Chevy Creates Scientifically Designed Comfort
Automakers pour thousands of hours of scientific research into engines, transmissions, traction control, safety ratings, and much more.
But what about the car seats?
According to a recent press release from General Motors, the engineers of the 2014 Chevy Impala didn’t just toss any seat into the all-new sedan, they used meticulous research to create a precise level of comfort.Engineers used a wide range of disciplines, including biometrics, quantitative research, ergonomics, and even psychology, with the ultimate goal of creating the most comfortable car on the road.
For the 2014 Chevy Impala, volunteer testers (literally the butts in the seats- ranging from 110 lb females to 223 lb males) spent hundreds of hours and drove thousands of miles in prototypes of the all-new sedan.
Testers usually drove for about 60-minute intervals, giving feedback after the first 10 minutes.

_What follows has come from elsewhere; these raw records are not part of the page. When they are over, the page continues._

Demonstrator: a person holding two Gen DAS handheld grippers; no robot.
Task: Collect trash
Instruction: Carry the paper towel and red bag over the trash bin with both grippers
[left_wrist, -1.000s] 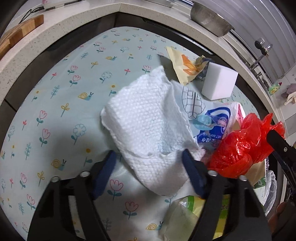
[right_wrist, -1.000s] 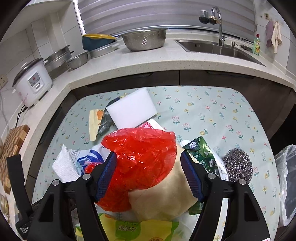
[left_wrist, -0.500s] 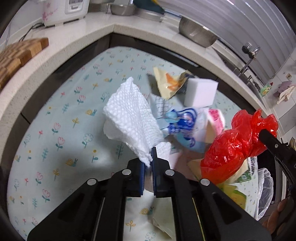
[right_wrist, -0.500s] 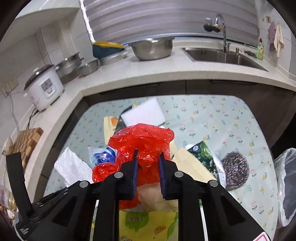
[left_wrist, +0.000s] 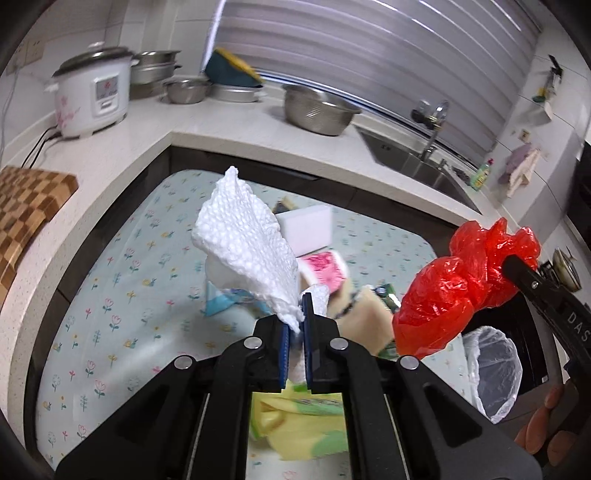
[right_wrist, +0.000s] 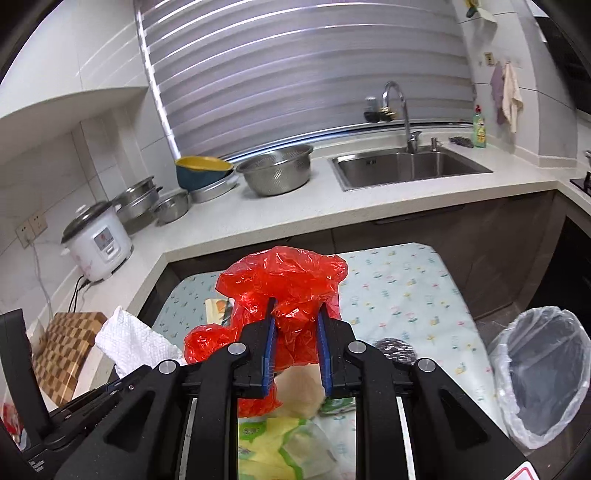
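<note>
Above the table (right_wrist: 399, 280) with the flowered cloth, both grippers are holding trash clear of the pile. The left gripper (left_wrist: 300, 321) is pinching a white paper towel (left_wrist: 243, 251) by its lower corner, the sheet standing up and fanning away from the closed fingers. The right gripper (right_wrist: 295, 332) is clamping a crumpled red plastic bag (right_wrist: 284, 291), which is bulging above and below the blue pads.

What the coming move turns on is the lined bin (right_wrist: 543, 373): it is standing on the floor just off the table's edge, to the right of the red plastic bag. The right gripper is clearly nearer to it; the left gripper, holding the paper towel on the far side of the bag from the bin, would probably need to cross over the remaining wrappers (right_wrist: 280, 446) to reach it.
</note>
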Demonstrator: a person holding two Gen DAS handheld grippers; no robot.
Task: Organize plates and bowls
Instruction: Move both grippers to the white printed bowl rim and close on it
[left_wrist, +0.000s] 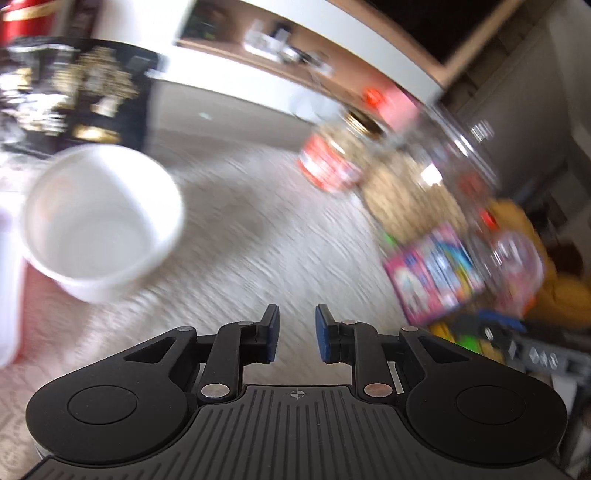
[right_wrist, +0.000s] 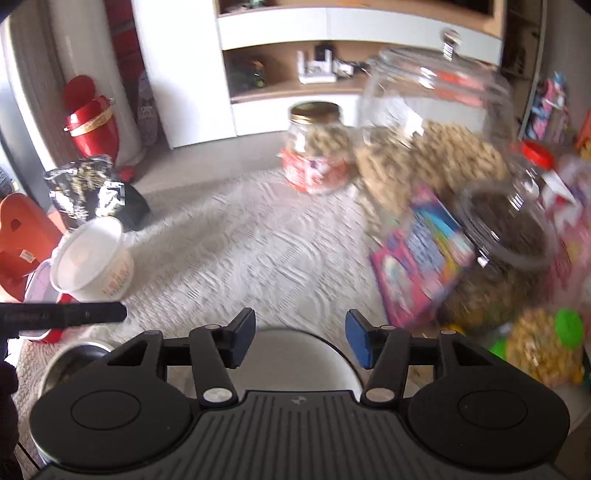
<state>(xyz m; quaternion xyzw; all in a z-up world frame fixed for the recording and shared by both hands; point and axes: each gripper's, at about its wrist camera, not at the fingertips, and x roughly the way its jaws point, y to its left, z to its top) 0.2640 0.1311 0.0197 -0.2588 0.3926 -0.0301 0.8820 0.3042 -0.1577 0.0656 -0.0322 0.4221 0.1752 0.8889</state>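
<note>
Left gripper (left_wrist: 297, 334): we keep it narrowly parted, empty, right of the white bowl (left_wrist: 101, 221), free to reach it.
Right gripper (right_wrist: 300, 339): spread wide, empty, right of that bowl.

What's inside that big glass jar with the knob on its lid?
The big glass jar is partly filled with pale, biscuit-like pieces, heaped in its lower half. Blur hides what exactly they are, and the pink box covers its base.
</note>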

At the end of each driving session, they would rate every aspect of the seat, including cushions, backrests, and side bolsters.
“Knowing how to translate a physiological impression into tangible design elements is the art, and knowing how to execute the design is the science.”
- Jim Green GM Seat Comfort Lab Manager
State-of-the-art digital mapping was used to scan the rear-end impressions from people of all shapes and sizes, creating a map with over 4,600 data points. A computer was used to illustrate how occupants sit while driving, riding, or sitting still.
The final result is one of the most comfortable, and most advanced, seats on the road. The seats in the 2014 Chevy Impala are heated, ventilated, and bolstered for greater support. They provide a firm and comfortable feel, and according to automotive reviews, Chevy’s meticulous research has paid off.
“After hours in the driver seat, we found ourselves just as fresh as we were before we set out.”
- Mark Takahashi, automotive editor, Edmunds.com.